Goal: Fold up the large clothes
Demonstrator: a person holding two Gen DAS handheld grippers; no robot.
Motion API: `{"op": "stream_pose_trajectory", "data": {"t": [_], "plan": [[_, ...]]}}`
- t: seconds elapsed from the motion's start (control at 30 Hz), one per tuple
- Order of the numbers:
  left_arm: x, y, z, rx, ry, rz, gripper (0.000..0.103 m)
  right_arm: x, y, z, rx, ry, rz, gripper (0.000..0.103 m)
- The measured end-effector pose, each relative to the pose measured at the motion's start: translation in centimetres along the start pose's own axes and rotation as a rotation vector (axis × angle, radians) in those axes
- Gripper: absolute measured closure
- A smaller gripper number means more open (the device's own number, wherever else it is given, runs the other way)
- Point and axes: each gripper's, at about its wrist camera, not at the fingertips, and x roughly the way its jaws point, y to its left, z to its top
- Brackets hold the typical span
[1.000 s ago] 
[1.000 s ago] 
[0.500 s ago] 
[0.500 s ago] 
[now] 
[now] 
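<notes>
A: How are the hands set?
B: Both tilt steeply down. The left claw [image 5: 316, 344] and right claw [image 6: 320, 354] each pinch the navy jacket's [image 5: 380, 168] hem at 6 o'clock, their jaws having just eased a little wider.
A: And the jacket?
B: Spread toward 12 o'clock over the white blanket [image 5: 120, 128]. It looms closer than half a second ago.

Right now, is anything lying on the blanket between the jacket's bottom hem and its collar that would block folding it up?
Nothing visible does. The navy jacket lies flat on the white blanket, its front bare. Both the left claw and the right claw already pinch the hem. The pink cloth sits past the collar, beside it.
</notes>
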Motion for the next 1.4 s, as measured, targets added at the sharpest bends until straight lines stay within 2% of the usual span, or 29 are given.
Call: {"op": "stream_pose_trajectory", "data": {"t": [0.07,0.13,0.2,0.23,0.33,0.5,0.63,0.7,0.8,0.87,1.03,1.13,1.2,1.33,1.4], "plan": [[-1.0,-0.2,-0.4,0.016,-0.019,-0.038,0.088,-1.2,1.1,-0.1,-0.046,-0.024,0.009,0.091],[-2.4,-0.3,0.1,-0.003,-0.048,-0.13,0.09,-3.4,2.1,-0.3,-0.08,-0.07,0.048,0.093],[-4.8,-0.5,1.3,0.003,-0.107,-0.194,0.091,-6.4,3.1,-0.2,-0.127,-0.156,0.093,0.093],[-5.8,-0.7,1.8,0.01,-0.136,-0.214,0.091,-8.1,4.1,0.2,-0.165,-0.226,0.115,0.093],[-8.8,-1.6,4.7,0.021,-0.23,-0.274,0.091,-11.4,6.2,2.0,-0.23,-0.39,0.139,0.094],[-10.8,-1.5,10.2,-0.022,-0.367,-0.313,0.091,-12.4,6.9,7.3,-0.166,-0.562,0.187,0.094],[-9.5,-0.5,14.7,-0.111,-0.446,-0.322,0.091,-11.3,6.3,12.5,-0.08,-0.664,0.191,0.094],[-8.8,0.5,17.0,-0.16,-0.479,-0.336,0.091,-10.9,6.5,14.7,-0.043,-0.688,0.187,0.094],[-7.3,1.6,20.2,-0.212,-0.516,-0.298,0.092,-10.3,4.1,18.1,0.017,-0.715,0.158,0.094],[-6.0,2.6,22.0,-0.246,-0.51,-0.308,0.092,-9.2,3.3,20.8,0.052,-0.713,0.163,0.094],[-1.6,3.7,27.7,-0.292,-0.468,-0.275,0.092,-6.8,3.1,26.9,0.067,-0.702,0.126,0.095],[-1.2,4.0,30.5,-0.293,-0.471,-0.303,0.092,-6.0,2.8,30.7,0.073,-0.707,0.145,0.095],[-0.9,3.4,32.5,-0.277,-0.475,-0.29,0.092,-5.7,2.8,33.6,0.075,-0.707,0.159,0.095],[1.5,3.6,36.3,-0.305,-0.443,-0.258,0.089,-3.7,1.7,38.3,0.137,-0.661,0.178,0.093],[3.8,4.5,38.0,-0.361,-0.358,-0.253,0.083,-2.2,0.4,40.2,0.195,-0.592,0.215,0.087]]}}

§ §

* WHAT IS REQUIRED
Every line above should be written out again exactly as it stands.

* WRITTEN SOLUTION
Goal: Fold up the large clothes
Demonstrator: a person holding two Gen DAS handheld grippers; no robot.
Motion API: `{"op": "stream_pose_trajectory", "data": {"t": [_], "plan": [[_, ...]]}}`
- t: seconds elapsed from the motion's start (control at 30 Hz), one per tuple
- Order of the numbers:
  left_arm: x, y, z, rx, ry, rz, gripper (0.000..0.103 m)
  right_arm: x, y, z, rx, ry, rz, gripper (0.000..0.103 m)
- The measured end-effector pose, each relative to the pose measured at the motion's start: translation in centimetres along the start pose's own axes and rotation as a rotation vector (axis × angle, radians) in those axes
- Gripper: absolute measured closure
- A smaller gripper number means more open (the device's own number, wherever else it is given, runs the other way)
- Point and axes: each gripper's, at about its wrist camera, not at the fingertips, and x roughly the way its jaws point, y to its left, z to its top
- Brackets hold the typical span
[1.000 s ago] 
[1.000 s ago] 
[0.500 s ago] 
[0.500 s ago] 
[now] 
[now] 
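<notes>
A: How are the hands set?
B: Both tilt steeply down. The left claw [image 5: 316, 344] and right claw [image 6: 320, 354] each pinch the navy jacket's [image 5: 380, 168] hem at 6 o'clock, their jaws having just eased a little wider.
A: And the jacket?
B: Spread toward 12 o'clock over the white blanket [image 5: 120, 128]. It looms closer than half a second ago.

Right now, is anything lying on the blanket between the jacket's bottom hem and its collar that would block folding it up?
Nothing visible does. The navy jacket lies flat on the white blanket, its front bare. Both the left claw and the right claw already pinch the hem. The pink cloth sits past the collar, beside it.
</notes>
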Motion for the next 1.4 s, as measured, targets added at the sharpest bends until straight lines stay within 2% of the usual span, or 29 are given.
Call: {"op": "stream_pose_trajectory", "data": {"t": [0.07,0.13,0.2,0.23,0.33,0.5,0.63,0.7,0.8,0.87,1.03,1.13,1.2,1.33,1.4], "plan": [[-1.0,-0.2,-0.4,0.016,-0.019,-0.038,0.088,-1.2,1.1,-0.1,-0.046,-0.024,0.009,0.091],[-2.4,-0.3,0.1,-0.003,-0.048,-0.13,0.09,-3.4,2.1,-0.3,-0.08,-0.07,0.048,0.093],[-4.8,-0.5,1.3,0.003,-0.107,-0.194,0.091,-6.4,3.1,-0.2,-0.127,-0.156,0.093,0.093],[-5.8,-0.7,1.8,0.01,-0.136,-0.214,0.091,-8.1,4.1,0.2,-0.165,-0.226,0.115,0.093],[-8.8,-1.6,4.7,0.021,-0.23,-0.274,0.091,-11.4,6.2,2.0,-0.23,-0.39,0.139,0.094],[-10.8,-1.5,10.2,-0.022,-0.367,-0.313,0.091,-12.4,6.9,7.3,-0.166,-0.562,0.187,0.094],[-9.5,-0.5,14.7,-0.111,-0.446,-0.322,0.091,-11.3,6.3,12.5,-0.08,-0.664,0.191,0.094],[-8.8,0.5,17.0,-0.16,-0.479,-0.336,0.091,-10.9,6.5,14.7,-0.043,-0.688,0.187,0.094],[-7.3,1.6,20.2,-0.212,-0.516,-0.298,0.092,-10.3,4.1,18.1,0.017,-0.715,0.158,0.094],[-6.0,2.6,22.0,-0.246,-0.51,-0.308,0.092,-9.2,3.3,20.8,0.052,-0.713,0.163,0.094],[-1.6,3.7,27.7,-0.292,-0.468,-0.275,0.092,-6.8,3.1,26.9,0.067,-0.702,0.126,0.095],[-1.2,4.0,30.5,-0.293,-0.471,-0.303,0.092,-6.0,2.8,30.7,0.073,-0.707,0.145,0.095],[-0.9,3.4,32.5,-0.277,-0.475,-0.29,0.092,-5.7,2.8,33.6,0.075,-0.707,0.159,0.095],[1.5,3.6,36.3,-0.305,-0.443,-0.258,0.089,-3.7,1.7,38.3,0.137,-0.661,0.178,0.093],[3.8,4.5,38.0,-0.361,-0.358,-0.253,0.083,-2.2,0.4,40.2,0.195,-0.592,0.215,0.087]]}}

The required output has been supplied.